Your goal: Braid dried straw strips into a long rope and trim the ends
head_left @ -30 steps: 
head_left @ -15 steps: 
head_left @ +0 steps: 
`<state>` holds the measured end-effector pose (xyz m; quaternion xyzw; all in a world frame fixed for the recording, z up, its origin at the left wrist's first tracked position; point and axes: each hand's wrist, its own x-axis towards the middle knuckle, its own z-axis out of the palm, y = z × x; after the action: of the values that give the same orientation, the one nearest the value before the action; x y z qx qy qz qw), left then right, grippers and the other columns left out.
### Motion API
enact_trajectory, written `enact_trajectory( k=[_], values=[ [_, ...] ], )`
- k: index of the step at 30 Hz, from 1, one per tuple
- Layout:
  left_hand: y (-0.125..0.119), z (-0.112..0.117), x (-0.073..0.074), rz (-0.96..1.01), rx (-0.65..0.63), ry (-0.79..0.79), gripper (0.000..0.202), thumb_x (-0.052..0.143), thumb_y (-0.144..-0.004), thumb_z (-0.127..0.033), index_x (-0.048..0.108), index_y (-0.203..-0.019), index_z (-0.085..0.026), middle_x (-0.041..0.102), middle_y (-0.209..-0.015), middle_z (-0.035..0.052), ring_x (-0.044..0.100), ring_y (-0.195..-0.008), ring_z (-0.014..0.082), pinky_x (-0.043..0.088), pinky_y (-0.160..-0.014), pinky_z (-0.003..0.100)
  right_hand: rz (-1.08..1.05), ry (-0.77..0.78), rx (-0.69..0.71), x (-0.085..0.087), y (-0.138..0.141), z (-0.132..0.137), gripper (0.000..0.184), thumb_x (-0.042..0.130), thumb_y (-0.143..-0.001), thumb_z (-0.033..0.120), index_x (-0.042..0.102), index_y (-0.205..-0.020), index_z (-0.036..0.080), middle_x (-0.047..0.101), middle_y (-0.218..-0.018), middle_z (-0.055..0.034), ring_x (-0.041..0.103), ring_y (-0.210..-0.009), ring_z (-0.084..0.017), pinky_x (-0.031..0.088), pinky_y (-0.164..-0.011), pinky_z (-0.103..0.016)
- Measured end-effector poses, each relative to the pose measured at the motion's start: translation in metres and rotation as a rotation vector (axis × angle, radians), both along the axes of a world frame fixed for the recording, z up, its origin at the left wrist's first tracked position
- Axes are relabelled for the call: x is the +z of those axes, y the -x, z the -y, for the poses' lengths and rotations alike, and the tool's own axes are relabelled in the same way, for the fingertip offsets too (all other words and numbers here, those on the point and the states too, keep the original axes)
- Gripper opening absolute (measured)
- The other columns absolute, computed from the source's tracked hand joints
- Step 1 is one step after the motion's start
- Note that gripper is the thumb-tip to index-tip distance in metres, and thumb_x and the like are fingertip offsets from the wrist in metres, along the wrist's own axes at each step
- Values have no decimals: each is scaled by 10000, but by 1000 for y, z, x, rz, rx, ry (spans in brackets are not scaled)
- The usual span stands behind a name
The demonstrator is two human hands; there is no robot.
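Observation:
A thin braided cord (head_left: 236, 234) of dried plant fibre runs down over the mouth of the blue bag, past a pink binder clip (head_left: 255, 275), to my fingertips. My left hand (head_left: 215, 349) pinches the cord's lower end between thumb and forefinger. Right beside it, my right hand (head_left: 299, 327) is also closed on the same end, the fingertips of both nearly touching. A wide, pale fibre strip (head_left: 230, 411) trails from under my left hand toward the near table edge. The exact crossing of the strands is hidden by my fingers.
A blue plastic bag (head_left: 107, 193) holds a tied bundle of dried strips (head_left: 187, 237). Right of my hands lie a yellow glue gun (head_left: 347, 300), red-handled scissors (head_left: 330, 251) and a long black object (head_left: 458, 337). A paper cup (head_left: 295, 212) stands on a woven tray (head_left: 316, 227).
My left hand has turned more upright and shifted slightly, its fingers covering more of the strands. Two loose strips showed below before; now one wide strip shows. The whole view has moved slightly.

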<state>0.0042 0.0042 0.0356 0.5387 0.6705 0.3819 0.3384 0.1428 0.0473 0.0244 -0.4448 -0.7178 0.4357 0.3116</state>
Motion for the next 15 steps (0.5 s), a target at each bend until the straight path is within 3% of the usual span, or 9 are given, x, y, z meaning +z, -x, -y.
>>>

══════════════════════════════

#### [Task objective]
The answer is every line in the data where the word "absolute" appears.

#### [Exercise result]
- Gripper opening absolute (measured)
- The other columns absolute, computed from the source's tracked hand joints

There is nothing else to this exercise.